Mensur Akgün
Geçenlerde diplomatlıktan yeni emekli olan bir arkadaşıma çizdiği eskizleri sergilemesi gerektiğini söylediğimde bana Columbia Üniversitesi’nden Tim Wu’nun New York Times’da yayınlanan bir yazısını gönderdi. Aslında hukuk hocası olan Wu hobilerimizin hobi olmaktan çıktığını, özgür zamanımızdan keyif almak için yaptığımız işleri yarışmaya dönüştürerek özgürlüğümüzü zorladığımızı, yarışacağımıza özgürlüğümüzün tadını çıkartmaya çalışmamız gerektiğini yazıyordu.
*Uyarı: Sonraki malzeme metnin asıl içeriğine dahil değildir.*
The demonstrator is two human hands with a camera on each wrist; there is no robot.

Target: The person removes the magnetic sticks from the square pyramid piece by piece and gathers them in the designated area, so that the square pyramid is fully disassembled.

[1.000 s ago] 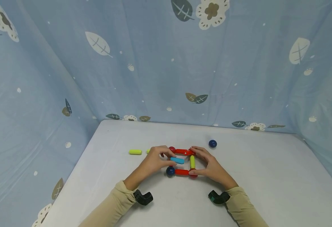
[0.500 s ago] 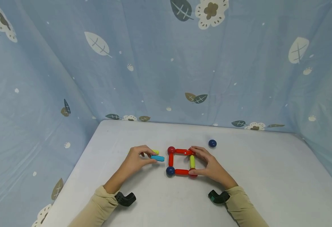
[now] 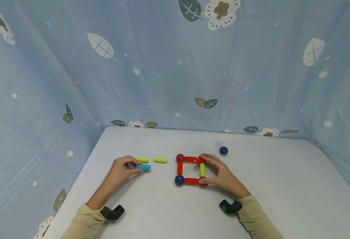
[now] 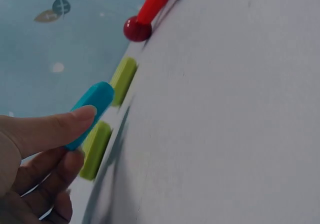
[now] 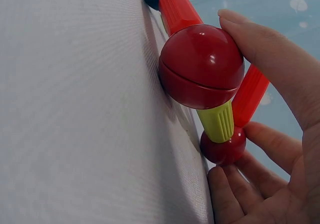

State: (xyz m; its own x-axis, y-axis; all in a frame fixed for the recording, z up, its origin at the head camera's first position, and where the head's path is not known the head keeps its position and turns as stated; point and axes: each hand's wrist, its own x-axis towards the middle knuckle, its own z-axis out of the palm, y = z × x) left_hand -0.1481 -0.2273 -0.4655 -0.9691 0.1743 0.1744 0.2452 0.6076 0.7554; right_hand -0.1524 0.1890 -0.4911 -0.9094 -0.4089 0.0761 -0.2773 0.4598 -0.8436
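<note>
My left hand (image 3: 118,171) pinches a light-blue magnetic rod (image 3: 145,167) between thumb and fingers, raised over the table in the left wrist view. Two yellow-green rods, one left (image 3: 142,160) and one right (image 3: 160,160), lie just behind it. Further right sits a square of magnetic rods and balls: red rods (image 3: 191,181) on three sides, a yellow-green rod (image 3: 202,170) on the right. Its corners are a dark-blue ball (image 3: 179,180) and red balls. My right hand (image 3: 222,176) grips the square's right side, thumb on the near red ball (image 5: 202,66), fingers against the far red ball (image 5: 223,148).
A loose dark-blue ball (image 3: 223,150) lies behind the right hand on the white table (image 3: 267,172). A blue patterned curtain (image 3: 163,66) rises along the table's back and sides. Each wrist carries a black camera mount.
My left hand has carried the light-blue rod leftward, away from the inside of the square, to in front of the yellow-green rods. My right hand has stayed on the square.
</note>
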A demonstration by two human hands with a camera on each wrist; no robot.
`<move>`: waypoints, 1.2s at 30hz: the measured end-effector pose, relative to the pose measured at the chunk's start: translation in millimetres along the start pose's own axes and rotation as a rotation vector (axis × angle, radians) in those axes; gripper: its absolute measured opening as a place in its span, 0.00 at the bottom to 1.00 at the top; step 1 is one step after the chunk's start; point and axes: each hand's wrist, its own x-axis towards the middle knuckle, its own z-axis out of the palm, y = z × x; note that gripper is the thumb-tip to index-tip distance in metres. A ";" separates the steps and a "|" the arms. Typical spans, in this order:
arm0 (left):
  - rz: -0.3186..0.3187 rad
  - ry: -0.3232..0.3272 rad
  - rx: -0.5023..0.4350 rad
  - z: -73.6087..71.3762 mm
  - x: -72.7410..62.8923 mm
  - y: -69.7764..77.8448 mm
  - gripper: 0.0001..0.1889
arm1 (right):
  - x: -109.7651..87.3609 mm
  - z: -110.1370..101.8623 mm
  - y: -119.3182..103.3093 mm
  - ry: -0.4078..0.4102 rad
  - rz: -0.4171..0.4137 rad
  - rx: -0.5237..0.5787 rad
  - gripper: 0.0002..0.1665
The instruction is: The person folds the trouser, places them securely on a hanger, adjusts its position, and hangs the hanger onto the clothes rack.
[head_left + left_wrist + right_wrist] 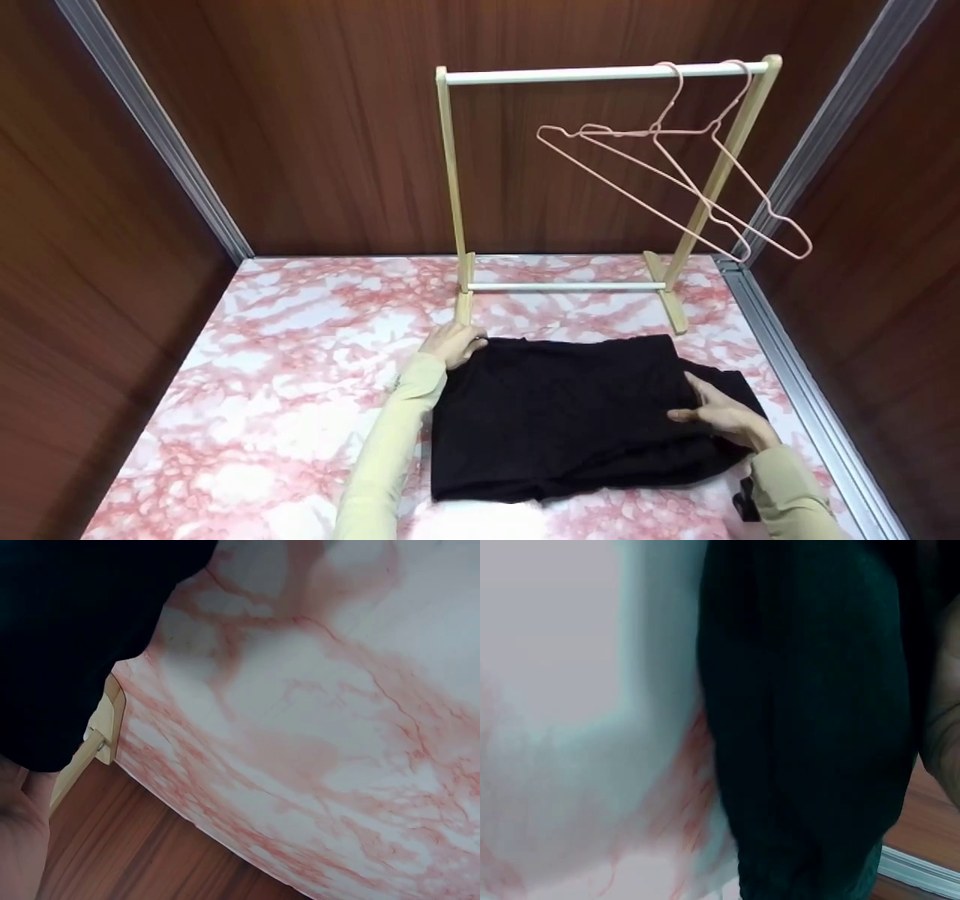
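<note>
A folded black garment (555, 420) lies on the table in the head view, roughly rectangular, with part of it sticking out at the right. My left hand (454, 345) grips its far left corner, thumb and fingers at the edge; in the left wrist view that hand (22, 832) shows at the lower left beside the dark cloth (82, 637). At the garment's right end my right hand (720, 412) rests over the cloth, thumb and fingers spread apart. The right wrist view has the garment's dark folds (810, 720) next to part of that hand (945, 720).
Behind the garment stands a wooden rack (452, 172) with a white top rail (555, 75). Two pink hangers (630, 196) hang at its right end. Brown panels (300, 135) with metal edging enclose the marbled pink-and-white table (277, 390). Something small and black (745, 501) is by the right wrist.
</note>
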 end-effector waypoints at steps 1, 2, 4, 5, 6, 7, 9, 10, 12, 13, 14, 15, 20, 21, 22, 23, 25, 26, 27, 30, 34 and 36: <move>0.002 0.003 0.004 0.0 0.0 0.7 0.10 | -1.5 0.0 0.5 0.003 0.026 -0.039 0.62; 0.007 0.001 0.005 0.0 -0.1 1.3 0.10 | -3.0 0.2 0.9 0.004 0.061 -0.076 0.62; 0.028 -0.003 -0.011 0.0 -0.1 1.8 0.11 | -5.0 1.0 0.8 0.006 0.131 -0.139 0.64; 0.033 -0.013 -0.028 0.0 -0.3 1.9 0.11 | -5.3 1.6 0.7 0.010 0.160 -0.159 0.64; 0.031 -0.030 -0.049 -0.2 -0.4 1.9 0.12 | -5.5 2.2 0.4 0.018 0.191 -0.161 0.65; 0.022 -0.054 -0.070 -0.6 -0.5 1.7 0.12 | -4.8 2.7 -0.3 0.026 0.222 -0.136 0.65; -0.012 -0.102 -0.110 -1.8 -0.6 1.7 0.14 | -1.9 4.0 -2.1 0.062 0.254 -0.075 0.63; -0.034 -0.124 -0.126 -2.4 -0.5 1.8 0.15 | 0.3 4.9 -3.0 0.094 0.269 -0.045 0.62; -0.069 -0.156 -0.145 -3.4 -0.2 2.4 0.16 | 5.3 7.3 -5.0 0.163 0.289 0.014 0.60; -0.079 -0.166 -0.149 -3.8 0.1 2.8 0.16 | 8.3 9.0 -6.0 0.200 0.296 0.043 0.56; -0.083 -0.170 -0.150 -4.2 0.6 3.3 0.17 | 11.9 10.6 -6.4 0.241 0.297 0.079 0.50; -0.086 -0.173 -0.149 -4.2 0.9 3.7 0.17 | 15.3 12.5 -7.0 0.280 0.288 0.097 0.44; -0.086 -0.178 -0.125 -3.6 2.1 4.4 0.17 | 28.3 23.2 -6.6 0.378 0.187 0.045 0.26; -0.084 -0.177 -0.118 -3.3 2.3 4.0 0.17 | 29.6 25.4 -6.4 0.384 0.166 -0.009 0.30; -0.085 -0.179 -0.107 -3.0 2.4 3.7 0.18 | 30.5 27.6 -5.7 0.390 0.150 -0.049 0.32; -0.088 -0.180 -0.095 -2.8 2.5 3.2 0.18 | 31.7 29.8 -5.0 0.401 0.137 -0.098 0.35; -0.095 -0.178 -0.078 -2.1 2.5 2.4 0.19 | 32.4 33.0 -2.9 0.441 0.109 -0.179 0.37; -0.101 -0.178 -0.070 -1.7 2.9 2.1 0.20 | 32.4 34.1 -1.8 0.462 0.096 -0.209 0.36; -0.108 -0.178 -0.065 -1.5 3.0 1.8 0.22 | 32.4 35.0 -0.7 0.488 0.081 -0.233 0.33; -0.127 -0.181 -0.067 -1.4 2.8 0.5 0.26 | 30.5 36.3 2.4 0.558 0.040 -0.281 0.26; -0.158 -0.207 -0.078 -1.1 1.9 -2.8 0.30 | 26.5 33.4 3.2 0.612 0.014 -0.286 0.22; -0.160 -0.215 -0.065 0.0 1.1 -4.9 0.32 | 24.2 30.2 2.1 0.632 0.010 -0.282 0.20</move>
Wu’nun verdiği örnek koşma, hobi olarak başladığımız koşuyu bazılarımız -özellikle de koşturmacayı hayat tarzı edinenler, koşulmayınca düşüleceğine inananlar, rekabeti hayatın her alanında arayanlar- ille de düzenlenen bir maratona katılmak olarak görüyor. Zevk için başladıkları, boş zamanlarını değerlendirmek, biraz fit, biraz da sağlıklı olmak için yaptıkları hobileri zaman içinde kendilerini esir alıyor. Tıpkı çalıştıkları işlerde olduğu gibi rekabetin alanı haline dönüşüyor.
* * *
Bundan da zevk alındığı kesin. İnsanlar başkalarıyla da, kendileriyle de yarışmaktan haz duyuyor. Ama olan özgürlüğümüze oluyor. Bize bırakılmış olan anları başkalarıyla paylaşıyoruz. Onları özgürlük alanımızda dahi yenmeye, kendimizi bir kez daha ve bazen umutsuz şekilde yarışmaya zorluyoruz. Eğer kendimiz yarışamıyorsak yarışanları seyrediyoruz, taraf tutuyoruz, boş zamanlarımızı stadyumlarda ya da televizyon ekranları önünde geçiriyoruz.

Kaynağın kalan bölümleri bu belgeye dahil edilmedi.